Le Fatah et le Hamas serrent les rangs pour la Journée du prisonnier palestinien

Oubliant leurs rivalités, les frères ennemis de la Palestine, le Hamas et le Fatah, ont célébré samedi da

lundi 19 avril 2010

Oubliant leurs rivalités, les frères ennemis de la Palestine, le Hamas et le Fatah, ont célébré samedi dans la bande de Gaza la Journée du prisonnier palestinien, unis dans une seule et même revendication : la libération de 7.000 détenus des geôles israéliennes, au lendemain de la mort de l’un d’entre eux, 19ème victime décédée en détention en l’espace de dix ans.

L’heure n’est plus aux querelles intestines, quand le rivage de la paix semble s’éloigner, et que la détention illimitée et illégale de centaines de palestiniens est au cœur de négociations qui prennent l’eau.

Plus de 7.000 Palestiniens, dont 270 âgés de moins de 18 ans, croupissent dans l’enfer carcéral israélien, trois prisonniers battant le triste record d’emprisonnement avec plus de 30 ans passés derrière les barreaux, talonnés par 315 de leurs congénères privés de liberté depuis plus de 15 ans. 264 sont en détention administrative, incarcérés sans jugement, tel est le grave bilan publié par le Bureau central palestinien des statistiques qui pèse lourd dans la pacification de la région.

En Cisjordanie, à Ramallah, c’est un millier de personnes qui ont manifesté, brandissant les portraits de détenus, notamment du leader Marwan Barghouthi, chef du Fatah condamné en 2004 à cinq peines de prison à vie par un tribunal israélien.
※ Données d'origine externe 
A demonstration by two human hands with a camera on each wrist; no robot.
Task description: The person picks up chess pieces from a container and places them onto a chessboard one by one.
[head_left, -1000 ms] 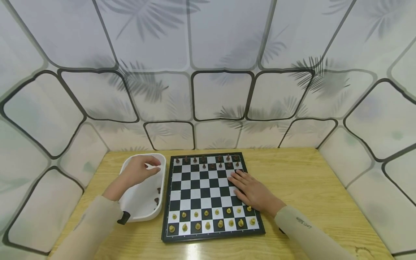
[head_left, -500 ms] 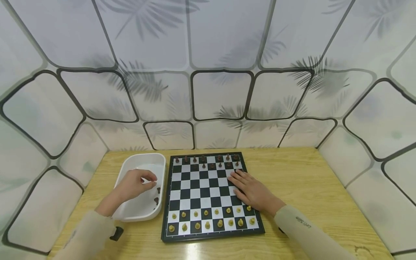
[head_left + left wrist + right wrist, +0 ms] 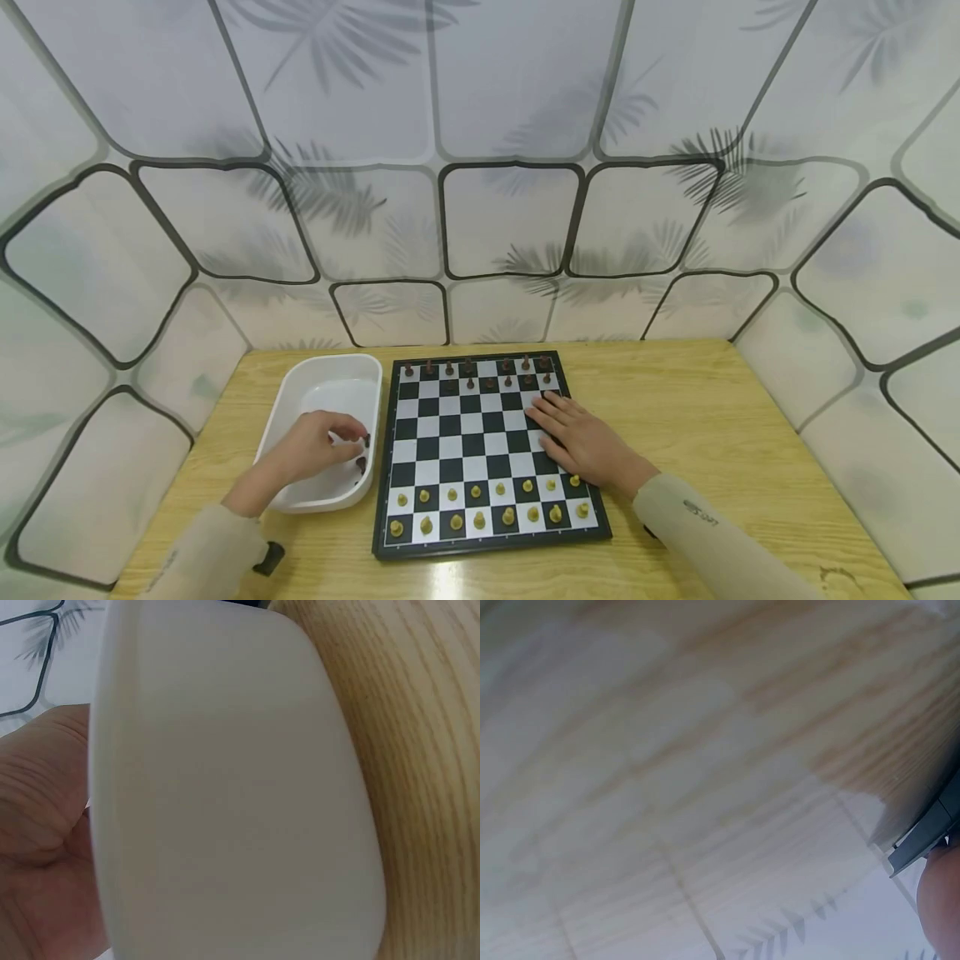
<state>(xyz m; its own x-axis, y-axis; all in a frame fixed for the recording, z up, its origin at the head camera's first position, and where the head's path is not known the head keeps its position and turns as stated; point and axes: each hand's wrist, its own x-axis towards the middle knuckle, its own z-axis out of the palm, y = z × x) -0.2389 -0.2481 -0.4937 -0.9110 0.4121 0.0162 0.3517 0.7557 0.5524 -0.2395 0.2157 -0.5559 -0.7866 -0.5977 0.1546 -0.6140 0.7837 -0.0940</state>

A Gaza, devant les locaux de la Croix-Rouge, ce sont des familles de détenus et des militants internationaux qui se sont rassemblées pour observer une grève de la faim de 24H.
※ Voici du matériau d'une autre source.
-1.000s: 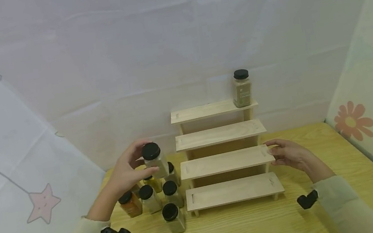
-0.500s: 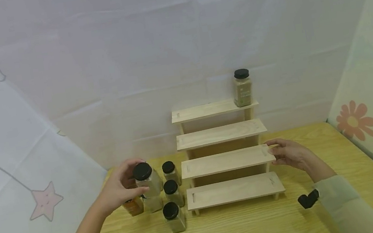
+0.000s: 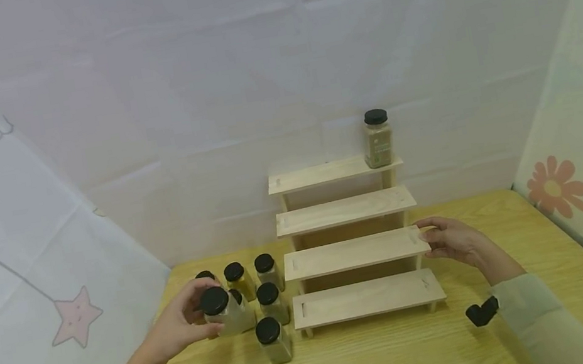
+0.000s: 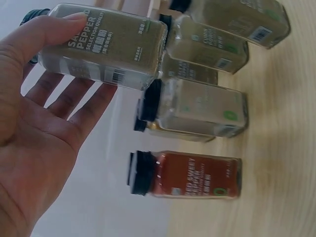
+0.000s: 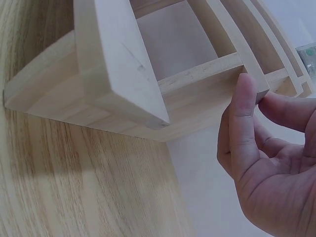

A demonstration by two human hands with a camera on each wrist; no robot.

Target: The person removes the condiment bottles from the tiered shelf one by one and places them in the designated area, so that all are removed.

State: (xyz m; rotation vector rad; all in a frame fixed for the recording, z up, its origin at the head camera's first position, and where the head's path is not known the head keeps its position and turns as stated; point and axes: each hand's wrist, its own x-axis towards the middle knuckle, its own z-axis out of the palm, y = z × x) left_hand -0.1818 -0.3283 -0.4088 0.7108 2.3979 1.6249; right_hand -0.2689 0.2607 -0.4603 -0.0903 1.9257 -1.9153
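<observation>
My left hand (image 3: 177, 327) grips a clear spice jar (image 4: 111, 47) with a black cap, thumb and fingers round it. Its label reads in part "PEPPER", and the contents are grey-brown. In the left wrist view the jar is held up beside other spice jars, including a red sweet pepper jar (image 4: 197, 175), which my left hand and its jar hide in the head view. My right hand (image 3: 452, 242) pinches the right end of one step of a four-tier wooden display rack (image 3: 356, 251), between thumb and fingers, second step from the bottom.
Several black-capped jars stand left of the rack, the nearest one (image 3: 275, 342) at the front and a yellow one (image 3: 241, 282) behind. Another jar (image 3: 379, 146) stands on the top step's right end. Behind the wooden table (image 3: 377, 359) hangs a pale cloth (image 3: 209, 93).
My left hand has moved left and down toward me with the held jar, passing over the standing jars. The right hand stays on the rack.
</observation>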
Se faisant écho, le représentant du Fatah, Raafat Hamdouna, a déclaré que cette journée "doit permettre de mettre fin aux divisions (..) Il faut que nous mettions de côté tout ce qui peut nuire à notre unité", tandis que Mahmoud Abbas a souligné " qu’il ne pouvait y avoir de paix sans un règlement définitif de la question des prisonniers et la libération de tous les détenus palestiniens des prisons israélien".
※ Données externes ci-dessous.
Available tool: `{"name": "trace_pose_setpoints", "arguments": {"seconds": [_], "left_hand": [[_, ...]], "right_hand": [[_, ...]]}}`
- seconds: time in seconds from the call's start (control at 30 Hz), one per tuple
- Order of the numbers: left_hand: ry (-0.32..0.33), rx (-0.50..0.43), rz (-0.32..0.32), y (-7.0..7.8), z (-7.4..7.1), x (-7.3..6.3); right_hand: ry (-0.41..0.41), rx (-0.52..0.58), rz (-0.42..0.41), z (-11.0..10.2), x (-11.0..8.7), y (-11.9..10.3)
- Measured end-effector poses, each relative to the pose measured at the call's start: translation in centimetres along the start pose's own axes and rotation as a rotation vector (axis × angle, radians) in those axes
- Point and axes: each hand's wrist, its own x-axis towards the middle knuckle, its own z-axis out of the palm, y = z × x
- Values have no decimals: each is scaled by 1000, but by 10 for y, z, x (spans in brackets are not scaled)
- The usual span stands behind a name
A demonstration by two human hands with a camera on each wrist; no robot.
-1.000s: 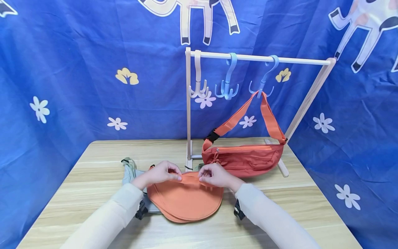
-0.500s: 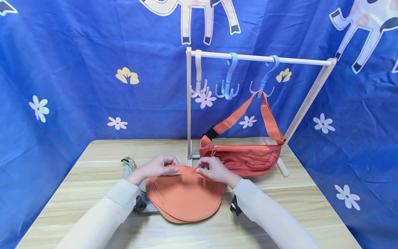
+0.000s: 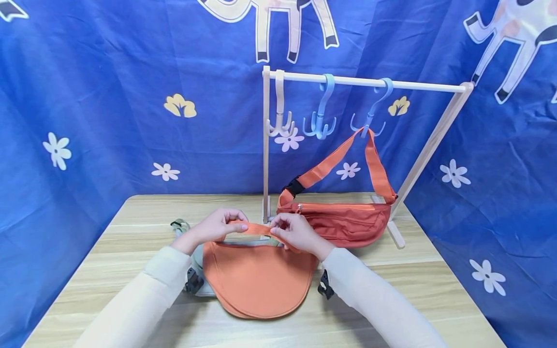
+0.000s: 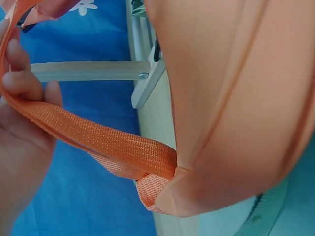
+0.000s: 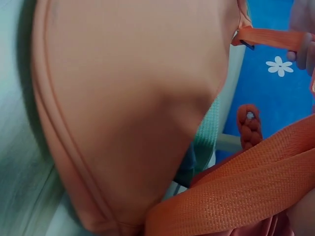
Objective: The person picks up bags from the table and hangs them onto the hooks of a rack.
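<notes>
An orange bag [image 3: 261, 280] with a rounded lower edge lies near the middle of the table, its orange webbing strap [image 3: 257, 229] raised above the top edge. My left hand [image 3: 219, 226] pinches the strap at its left part, thumb against the fingers. My right hand [image 3: 293, 233] pinches the same strap a short way to the right. In the left wrist view the strap [image 4: 113, 142] runs from the bag's corner up to the left fingers. Partly hidden under the orange bag is a grey-green bag [image 3: 204, 285] with a green strap.
Behind stands a rack with a white rail [image 3: 348, 80]. It carries a white hook [image 3: 280, 106], a blue hook [image 3: 323, 108] and another blue hook [image 3: 372, 106], from which a red bag [image 3: 344, 224] hangs by its orange strap. The wooden table [image 3: 130, 251] meets a blue curtain [image 3: 109, 121].
Both hands have moved up and away from the body, lifting the strap off the orange bag's top edge. The red bag has shifted slightly left.
</notes>
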Motion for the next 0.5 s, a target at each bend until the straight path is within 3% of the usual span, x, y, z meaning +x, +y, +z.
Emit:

Une journée émotionnellement forte, placée sous le signe de l’action et de la concorde d’un peuple, mais également de ses factions politiques au nom d’intérêts supérieurs. Une journée qui a indéniablement créé l’événement, déjouant les plans sur la comète de tous ceux qui misent sur l’irréversibilité des dissensions du Fatah et du Hamas pour accorder un blanc-seing à Israël.